[What to work on]: Your task is to return the listing below word for word, without any of its images.

[Input data]:
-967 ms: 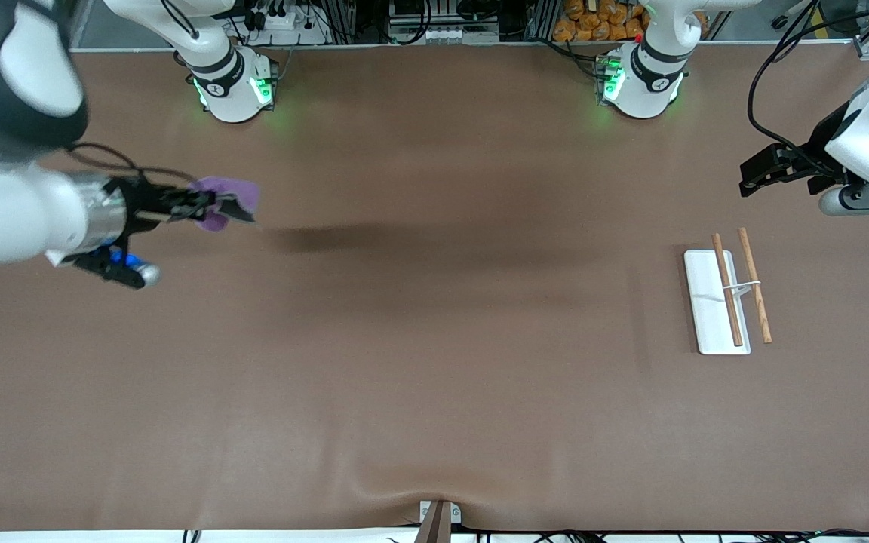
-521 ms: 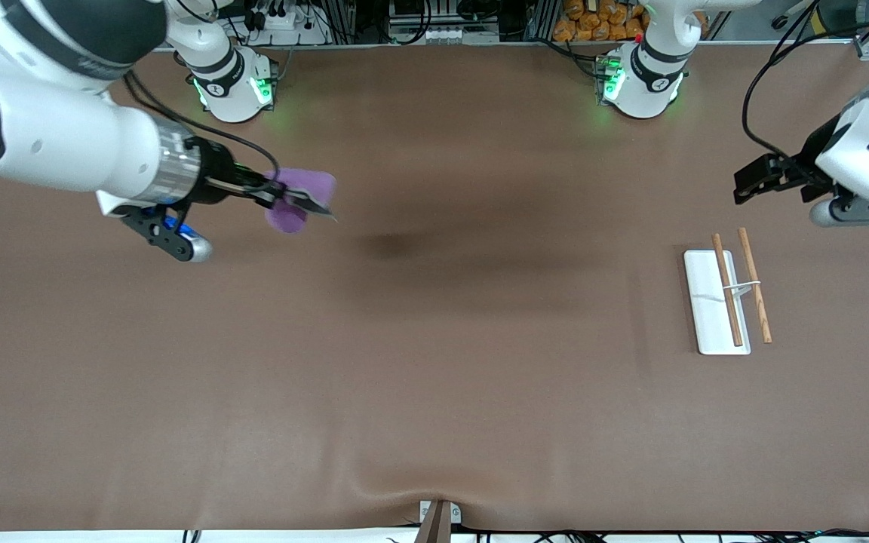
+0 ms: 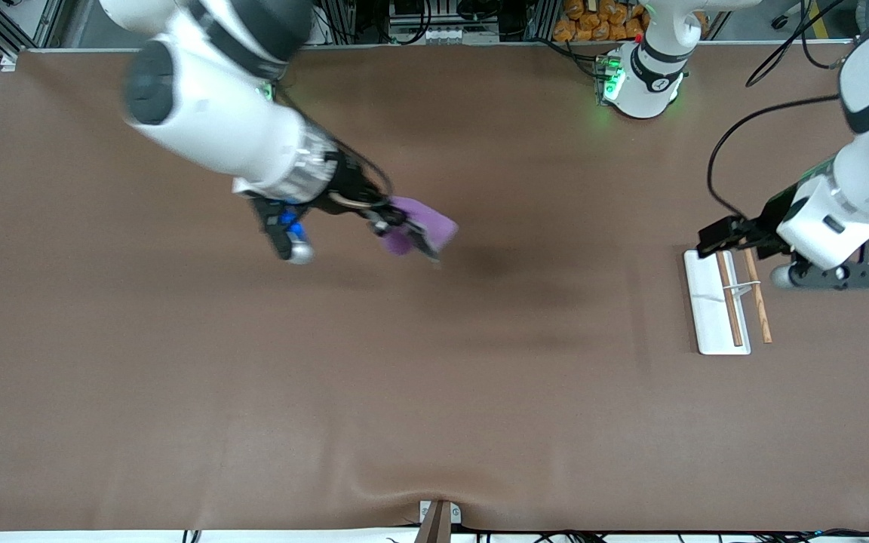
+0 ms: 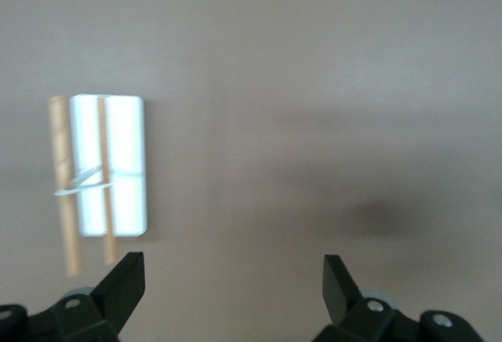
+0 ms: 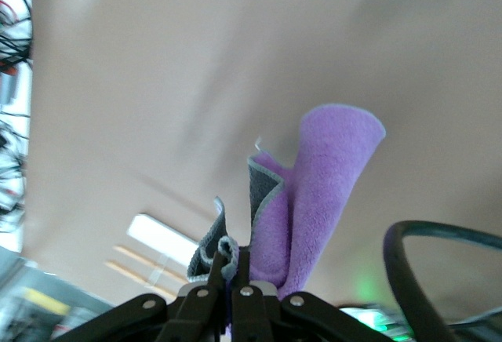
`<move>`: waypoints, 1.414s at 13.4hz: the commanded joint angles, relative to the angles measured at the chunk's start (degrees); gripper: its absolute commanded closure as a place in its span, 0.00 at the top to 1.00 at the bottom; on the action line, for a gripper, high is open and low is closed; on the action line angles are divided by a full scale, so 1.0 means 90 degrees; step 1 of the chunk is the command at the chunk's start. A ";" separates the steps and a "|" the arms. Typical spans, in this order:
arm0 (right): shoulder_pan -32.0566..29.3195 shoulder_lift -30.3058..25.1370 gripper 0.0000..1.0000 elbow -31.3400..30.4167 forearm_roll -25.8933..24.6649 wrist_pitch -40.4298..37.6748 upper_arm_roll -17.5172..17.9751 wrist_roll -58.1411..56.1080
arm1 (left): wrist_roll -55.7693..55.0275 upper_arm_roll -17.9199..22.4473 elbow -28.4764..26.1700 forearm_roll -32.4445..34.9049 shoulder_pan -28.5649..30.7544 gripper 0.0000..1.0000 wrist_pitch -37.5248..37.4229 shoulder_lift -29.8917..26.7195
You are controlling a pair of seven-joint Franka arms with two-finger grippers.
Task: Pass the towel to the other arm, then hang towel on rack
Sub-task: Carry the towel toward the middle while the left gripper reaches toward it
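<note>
Purple towel in the air, ready for you to hand over

Soft and limp, the one towel [image 5: 314,209] hangs bunched from the right gripper [image 3: 397,223], whose fingers are pinched shut on its folded edge; it looks light, so have the other arm take a free corner clear of those fingers. Your left gripper [image 4: 234,279] hovers with fingers wide apart and empty, just above the one rack [image 3: 715,302] and its two wooden rods.
</note>
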 commanded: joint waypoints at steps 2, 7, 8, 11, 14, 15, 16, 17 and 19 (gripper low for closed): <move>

[Result of this exercise]:
-967 ms: 
-521 ms: 
+0 ms: 
+0 ms: 
+0 ms: 
`<move>`: waypoints, 1.414s at 13.4hz: the commanded joint angles, relative to the angles measured at the chunk's start (degrees); gripper: its absolute commanded closure as a place in its span, 0.00 at the top to 1.00 at the bottom; on the action line, for a gripper, high is open and low is closed; on the action line angles are divided by a full scale, so 1.0 means 90 degrees; step 1 of the chunk is the command at the chunk's start. A ";" separates the steps and a "|" the arms. Typical spans, in this order:
arm0 (right): shoulder_pan -32.0566..29.3195 shoulder_lift -30.3058..25.1370 gripper 0.0000..1.0000 elbow -31.3400..30.4167 forearm_roll -25.8933..24.6649 wrist_pitch -40.4298..37.6748 upper_arm_roll -17.5172..17.9751 wrist_roll -58.1411..56.1080
arm1 (left): wrist_roll -55.7693..55.0275 upper_arm_roll -17.9199..22.4473 elbow -28.4764..26.1700 forearm_roll -32.4445..34.9049 shoulder_pan -28.5649..30.7544 gripper 0.0000..1.0000 wrist_pitch -37.5248..37.4229 shoulder_lift -29.8917..26.7195
You are controlling a pair of seven-joint Franka arms with two-finger grippers.
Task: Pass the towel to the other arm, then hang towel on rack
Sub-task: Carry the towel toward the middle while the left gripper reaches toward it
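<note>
Purple towel in the air, ready for you to hand over

Soft and limp, the one towel [image 5: 314,209] hangs bunched from the right gripper [image 3: 397,223], whose fingers are pinched shut on its folded edge; it looks light, so have the other arm take a free corner clear of those fingers. Your left gripper [image 4: 234,279] hovers with fingers wide apart and empty, just above the one rack [image 3: 715,302] and its two wooden rods.
</note>
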 commanded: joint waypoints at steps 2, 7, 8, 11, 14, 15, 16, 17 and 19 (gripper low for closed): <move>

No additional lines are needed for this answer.